Why is a model object saved under a previous mgcv version not usable with the current mgcv version? I'm sorry about this issue, I know it's really annoying. Here's my defence. Each mgcv version is run through an extensive test suite before release, to ensure that it gives the same results as before, unless there are good statistical reasons why not (e.g. improvements to p-value approximation, fixing of an error). However it is sometimes necessary to modify the internal structure of model objects in a way that makes an old style object unusable with a newer version. For example, bug fixes or new R features sometimes require changes in the way that things are computed which in turn require modification of the object structure. Similarly improvements, such as the ability to compute smoothing parameters by RE/ML require object level changes. The only fix to this problem is to access the old object using the original mgcv version (available on CRAN), or to recompute the fit using the current mgcv version.
When using gamm
or gamm4
, the reported AIC is different for the gam
object and
the lme
or lmer
object. Why is this? There are several reasons for this. The most important is that the
models being used are actually different in the two representations. When treating the GAM as a mixed model, you are
implicitly assuming that if you gathered a replicate dataset, the smooths in your model would look completely
different to the smooths from the original model, except for having the same degree of smoothness. Technically you would expect
the smooths to be drawn afresh from their distribution under the random effects model. When viewing the gam from the
usual penalized regression perspective, you would expect smooths to look broadly similar under replication of the data.
i.e. you are really using Bayesian model for the smooths, rather than a random effects model (it's just that the frequentist random
effects and Bayesian computations happen to coincide for computing the estimates). As a result of the different assumptions
about the data generating process, AIC model comparisons can give rather different answers depending on the model adopted.
Which you use should depend on which model you really think is appropriate. In addition the computations of the AICs are
different. The mixed model AIC uses the marginal liklihood and the corresponding number of model parameters. The gam model
uses the penalized likelihood and the effective degrees of freedom.

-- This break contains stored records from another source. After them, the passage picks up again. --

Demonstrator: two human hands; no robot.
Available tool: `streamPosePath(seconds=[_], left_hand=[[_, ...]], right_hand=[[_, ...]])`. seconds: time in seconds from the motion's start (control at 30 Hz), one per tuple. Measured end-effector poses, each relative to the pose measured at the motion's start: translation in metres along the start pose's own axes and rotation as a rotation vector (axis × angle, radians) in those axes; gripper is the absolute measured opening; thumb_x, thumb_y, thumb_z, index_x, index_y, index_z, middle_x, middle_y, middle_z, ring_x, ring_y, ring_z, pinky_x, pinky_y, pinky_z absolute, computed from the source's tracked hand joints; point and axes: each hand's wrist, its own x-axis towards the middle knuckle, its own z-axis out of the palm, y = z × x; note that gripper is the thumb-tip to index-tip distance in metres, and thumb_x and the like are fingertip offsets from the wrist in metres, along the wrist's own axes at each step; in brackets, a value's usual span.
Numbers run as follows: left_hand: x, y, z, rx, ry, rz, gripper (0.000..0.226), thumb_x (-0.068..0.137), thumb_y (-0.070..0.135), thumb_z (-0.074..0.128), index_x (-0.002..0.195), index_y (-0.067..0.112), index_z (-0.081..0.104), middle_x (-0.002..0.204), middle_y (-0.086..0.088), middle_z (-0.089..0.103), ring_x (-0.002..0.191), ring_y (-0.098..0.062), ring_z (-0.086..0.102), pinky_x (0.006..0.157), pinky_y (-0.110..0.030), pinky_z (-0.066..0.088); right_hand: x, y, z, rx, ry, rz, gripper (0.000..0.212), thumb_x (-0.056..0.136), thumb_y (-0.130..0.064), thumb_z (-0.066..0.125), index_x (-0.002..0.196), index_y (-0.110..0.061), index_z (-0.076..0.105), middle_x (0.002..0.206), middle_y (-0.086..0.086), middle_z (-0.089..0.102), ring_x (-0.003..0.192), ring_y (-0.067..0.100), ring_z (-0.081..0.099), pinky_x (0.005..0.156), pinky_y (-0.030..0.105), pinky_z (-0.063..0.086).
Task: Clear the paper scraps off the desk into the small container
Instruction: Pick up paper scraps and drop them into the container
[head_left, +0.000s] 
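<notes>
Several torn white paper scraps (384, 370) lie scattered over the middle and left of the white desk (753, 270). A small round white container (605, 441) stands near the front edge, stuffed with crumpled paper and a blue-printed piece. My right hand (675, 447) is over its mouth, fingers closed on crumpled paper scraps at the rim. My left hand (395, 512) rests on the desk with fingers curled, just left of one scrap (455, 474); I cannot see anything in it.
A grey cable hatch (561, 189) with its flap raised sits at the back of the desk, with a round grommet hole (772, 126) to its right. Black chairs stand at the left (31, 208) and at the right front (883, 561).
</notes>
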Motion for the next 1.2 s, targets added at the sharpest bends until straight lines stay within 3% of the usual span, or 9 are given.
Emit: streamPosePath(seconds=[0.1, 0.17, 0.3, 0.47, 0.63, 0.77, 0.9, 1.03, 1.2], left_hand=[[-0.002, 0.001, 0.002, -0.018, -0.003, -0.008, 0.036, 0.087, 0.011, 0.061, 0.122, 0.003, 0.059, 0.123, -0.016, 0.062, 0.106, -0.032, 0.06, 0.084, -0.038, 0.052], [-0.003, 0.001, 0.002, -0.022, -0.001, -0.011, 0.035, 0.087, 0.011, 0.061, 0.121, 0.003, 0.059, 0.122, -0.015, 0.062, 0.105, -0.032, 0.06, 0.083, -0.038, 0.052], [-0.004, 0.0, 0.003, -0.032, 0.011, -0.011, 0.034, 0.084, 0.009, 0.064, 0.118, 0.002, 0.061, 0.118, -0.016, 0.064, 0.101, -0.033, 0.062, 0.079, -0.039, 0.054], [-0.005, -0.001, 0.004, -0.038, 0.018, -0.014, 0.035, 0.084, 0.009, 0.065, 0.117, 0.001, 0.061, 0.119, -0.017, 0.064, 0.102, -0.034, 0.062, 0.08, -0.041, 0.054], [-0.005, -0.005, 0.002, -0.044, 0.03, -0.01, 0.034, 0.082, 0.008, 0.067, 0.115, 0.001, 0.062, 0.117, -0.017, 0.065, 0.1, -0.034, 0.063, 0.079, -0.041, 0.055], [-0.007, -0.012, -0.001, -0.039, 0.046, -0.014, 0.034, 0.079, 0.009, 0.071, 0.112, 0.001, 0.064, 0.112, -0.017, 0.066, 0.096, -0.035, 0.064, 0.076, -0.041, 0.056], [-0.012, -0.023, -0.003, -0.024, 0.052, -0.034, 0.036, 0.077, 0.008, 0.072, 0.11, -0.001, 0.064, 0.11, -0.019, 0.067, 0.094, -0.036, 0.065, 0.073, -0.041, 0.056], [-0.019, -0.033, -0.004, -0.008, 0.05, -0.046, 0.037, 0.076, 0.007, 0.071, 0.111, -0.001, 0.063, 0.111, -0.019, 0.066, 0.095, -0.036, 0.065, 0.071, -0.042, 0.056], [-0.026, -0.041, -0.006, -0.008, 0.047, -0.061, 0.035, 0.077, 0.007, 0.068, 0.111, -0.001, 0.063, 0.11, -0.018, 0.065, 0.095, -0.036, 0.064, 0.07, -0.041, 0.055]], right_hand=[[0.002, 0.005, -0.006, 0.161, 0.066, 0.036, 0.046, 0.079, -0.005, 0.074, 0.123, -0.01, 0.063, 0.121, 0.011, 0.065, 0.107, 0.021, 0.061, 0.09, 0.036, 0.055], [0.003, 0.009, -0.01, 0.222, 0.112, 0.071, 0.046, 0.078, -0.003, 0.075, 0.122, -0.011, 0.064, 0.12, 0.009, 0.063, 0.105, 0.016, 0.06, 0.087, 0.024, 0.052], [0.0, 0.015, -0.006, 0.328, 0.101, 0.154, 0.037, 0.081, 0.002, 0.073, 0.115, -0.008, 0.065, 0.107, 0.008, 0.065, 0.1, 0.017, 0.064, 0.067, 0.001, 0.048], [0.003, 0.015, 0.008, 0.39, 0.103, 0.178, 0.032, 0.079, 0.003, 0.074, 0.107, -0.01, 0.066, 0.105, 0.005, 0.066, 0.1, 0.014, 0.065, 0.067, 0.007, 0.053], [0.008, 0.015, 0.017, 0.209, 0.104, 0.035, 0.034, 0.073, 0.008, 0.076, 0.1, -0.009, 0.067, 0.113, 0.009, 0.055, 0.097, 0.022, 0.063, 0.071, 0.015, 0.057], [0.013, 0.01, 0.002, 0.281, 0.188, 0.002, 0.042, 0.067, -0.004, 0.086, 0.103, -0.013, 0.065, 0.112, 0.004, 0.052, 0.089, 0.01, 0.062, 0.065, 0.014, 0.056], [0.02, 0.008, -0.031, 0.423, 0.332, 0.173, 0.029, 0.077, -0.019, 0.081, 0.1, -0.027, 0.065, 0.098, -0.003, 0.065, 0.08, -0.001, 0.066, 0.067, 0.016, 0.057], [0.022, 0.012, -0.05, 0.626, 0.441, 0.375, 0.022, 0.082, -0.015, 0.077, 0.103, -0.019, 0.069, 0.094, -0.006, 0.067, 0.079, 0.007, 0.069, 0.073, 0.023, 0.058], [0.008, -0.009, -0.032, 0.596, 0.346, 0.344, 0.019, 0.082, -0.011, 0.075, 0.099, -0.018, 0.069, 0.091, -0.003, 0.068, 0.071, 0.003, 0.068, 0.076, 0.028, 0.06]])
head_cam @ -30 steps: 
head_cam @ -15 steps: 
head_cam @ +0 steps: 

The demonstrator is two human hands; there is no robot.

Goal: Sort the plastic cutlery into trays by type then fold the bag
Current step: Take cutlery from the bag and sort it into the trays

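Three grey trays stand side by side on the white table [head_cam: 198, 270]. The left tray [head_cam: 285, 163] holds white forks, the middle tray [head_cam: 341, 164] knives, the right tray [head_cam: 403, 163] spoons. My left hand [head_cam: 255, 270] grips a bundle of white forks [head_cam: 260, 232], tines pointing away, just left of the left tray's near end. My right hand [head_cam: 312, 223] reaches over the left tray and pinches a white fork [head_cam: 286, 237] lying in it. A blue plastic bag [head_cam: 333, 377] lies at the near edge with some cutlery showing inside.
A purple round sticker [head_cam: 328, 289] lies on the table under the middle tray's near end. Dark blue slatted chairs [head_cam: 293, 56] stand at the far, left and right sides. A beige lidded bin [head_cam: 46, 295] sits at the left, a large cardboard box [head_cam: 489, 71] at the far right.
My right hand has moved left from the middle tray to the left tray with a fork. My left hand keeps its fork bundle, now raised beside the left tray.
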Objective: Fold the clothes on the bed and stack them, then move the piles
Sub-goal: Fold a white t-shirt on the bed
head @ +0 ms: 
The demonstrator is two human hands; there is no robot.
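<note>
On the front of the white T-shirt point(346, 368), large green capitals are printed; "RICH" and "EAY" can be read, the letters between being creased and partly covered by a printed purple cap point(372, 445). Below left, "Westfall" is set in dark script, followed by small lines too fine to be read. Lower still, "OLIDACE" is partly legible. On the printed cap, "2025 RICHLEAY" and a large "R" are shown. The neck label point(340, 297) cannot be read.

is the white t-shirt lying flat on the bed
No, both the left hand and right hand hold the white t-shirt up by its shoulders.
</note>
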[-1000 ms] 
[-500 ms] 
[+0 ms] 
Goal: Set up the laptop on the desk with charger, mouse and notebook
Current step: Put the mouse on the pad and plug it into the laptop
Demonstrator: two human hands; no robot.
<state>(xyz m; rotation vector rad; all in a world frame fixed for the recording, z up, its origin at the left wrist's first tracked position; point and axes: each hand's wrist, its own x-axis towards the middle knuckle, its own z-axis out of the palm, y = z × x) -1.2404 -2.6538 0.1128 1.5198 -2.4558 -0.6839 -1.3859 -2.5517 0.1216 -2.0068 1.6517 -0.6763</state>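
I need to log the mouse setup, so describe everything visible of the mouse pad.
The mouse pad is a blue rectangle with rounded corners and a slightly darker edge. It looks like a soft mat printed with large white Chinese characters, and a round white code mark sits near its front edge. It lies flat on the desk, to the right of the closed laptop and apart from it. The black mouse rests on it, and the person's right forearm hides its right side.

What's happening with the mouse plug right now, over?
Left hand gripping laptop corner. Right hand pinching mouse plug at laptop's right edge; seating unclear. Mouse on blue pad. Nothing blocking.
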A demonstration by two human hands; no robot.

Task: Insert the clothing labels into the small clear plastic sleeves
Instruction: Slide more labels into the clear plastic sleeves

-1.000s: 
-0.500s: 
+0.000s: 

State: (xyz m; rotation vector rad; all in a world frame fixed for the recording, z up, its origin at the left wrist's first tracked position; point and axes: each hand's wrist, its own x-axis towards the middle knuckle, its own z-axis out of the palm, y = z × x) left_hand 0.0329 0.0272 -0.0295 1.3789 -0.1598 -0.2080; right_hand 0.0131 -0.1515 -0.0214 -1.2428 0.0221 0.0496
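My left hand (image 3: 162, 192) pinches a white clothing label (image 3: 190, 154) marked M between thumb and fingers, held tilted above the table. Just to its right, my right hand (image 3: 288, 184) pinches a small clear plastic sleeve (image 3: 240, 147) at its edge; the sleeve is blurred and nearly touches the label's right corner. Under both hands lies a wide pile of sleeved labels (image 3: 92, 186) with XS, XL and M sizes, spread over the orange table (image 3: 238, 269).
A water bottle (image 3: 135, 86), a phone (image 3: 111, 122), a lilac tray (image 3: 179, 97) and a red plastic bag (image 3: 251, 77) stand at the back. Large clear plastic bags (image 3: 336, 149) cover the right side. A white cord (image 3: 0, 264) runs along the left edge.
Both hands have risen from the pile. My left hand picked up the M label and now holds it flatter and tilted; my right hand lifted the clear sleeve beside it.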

What does 'mgcv' stand for? 'Mixed GAM Computation Vehicle', is my current best effort (let me know if you can do better). Originally it stood for `Multiple GCV', which has long since ceased to be usefully descriptive, (and I can't really change 'mgcv' now without causing disruption). On a bad inbox day 'Mad GAM Computing Vulture'.
My new method is failing to beat mgcv, what can I do? If speed is the problem, then make sure that you use the
slowest basis possible ("tp"
) with a large sample size, and experiment with different optimizers to find one that is
slow for your problem. For prediction error/MSE, then leaving the smoothing basis dimensions at their
arbitrary defaults, when these are inappropriate for the problem setting, is a good way of reducing performance.
Similarly, using p-splines in place of derivative penalty based splines will often shave a little more
from the performance here. Unlike REML/ML, prediction error based smoothness selection criteria such as Mallows Cp and GCV
often produce a small proportion of severe overfits, so careful choise of smoothness selection method can help further.
In particular GCV etc. usually result in worse confidence interval and p-value performance than ML or REML. If all this
fails, try using a really odd simulation setup for which mgcv is clearly not suited: for example poor performance is almost
guaranteed for small noisy datasets with large numbers of predictors.
Wood S.N. (2006) Generalized Additive Models: An Introduction with R. Chapman and Hall/CRC Press.
Wood S.N. (2017) Generalized Additive Models: An Introduction with R (2nd edition). Chapman and Hall/CRC Press.